La otra pregunta sin respuesta aún por el gobierno, es ¿cuándo se aprobará un nuevo decreto de emergencia para atender las familias localizadas en el Corredor Seco? En 2014, según el Comisionado de los Derechos Humanos, se aprobó un decreto igual, por lo cual, deberíamos esperar que en 2022 se apruebe otro decreto parecido, o sea destinado a enfrentar la crisis alimentaria de las familias asentadas en estos municipios con medidas compensatorias, especialmente con fondos de transferencias monetarias condicionadas (TMC) autorizados por el FMI.

El gobierno de la República no cree en la planificación de mediano y largo plazo, incluyendo la planificación sectorial. La lección del FMI es que hay que achicar el Estado ya que el Mercado es sabio. La Secretaria de Agricultura y Ganadería (SAG) todavía no cuenta con un Plan de Desarrollo del Sector Agroalimenrtio 2018-2022, o 2018-2030, que permita visualizar no solo las orientaciones de política en el sector, sino también aquellas intervenciones diferenciadas (programas, proyectos, incentivos) por regiones, municipios y departamentos. Al parecer, sigue vigente la polica del desarrollo del sector formulada por el gobierno del presidente Ricardo Maduro (2002-2005), sin que se haga un intento por evaluarla y actualizarla.
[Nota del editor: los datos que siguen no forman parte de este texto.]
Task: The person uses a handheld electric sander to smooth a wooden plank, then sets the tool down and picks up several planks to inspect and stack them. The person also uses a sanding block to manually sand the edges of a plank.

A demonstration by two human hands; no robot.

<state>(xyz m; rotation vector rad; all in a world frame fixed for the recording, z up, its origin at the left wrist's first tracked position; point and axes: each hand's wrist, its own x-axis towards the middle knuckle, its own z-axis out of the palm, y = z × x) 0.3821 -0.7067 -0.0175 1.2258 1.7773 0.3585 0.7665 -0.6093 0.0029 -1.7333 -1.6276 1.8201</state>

La urgencia de este plan o estrategia de desarrollo agroalimentario se justifica por la vigencia de intervenciones atomizadas ejecutadas por instituciones públicas, cooperantes, gobiernos locales y organizaciones de sociedad civil, donde cada uno dice tener la verdad y la solución del problema creciente de inseguridad alimentaria y pobreza en los municipios del Corredor Seco que, curiosamente, van en aumento, por lo que ya se empieza hablarse de la Honduras Seca.

Esta práctica de “antidesarrollo” desde fuera, ha inmovilizado a organizaciones campesinas y ambientalistas en dichos municipios, donde varios de sus “lideres” se han sumado a las acciones compensatorias que ejecuta el gobierno en conjunto con agencias cooperantes. Se cuentan con los dedos las organizaciones que representan a las familias campesinas afectadas, por lo que desde la base social no existe un interlocutor válido, siendo sustituido por instituciones públicas, alcaldías o agencias cooperantes.

Hay que construir una solución permanente a la crisis alimentaria desde la base social, más allá de la compensación social burocrática y autoritaria que ha resultado insuficiente, cara y corrupta.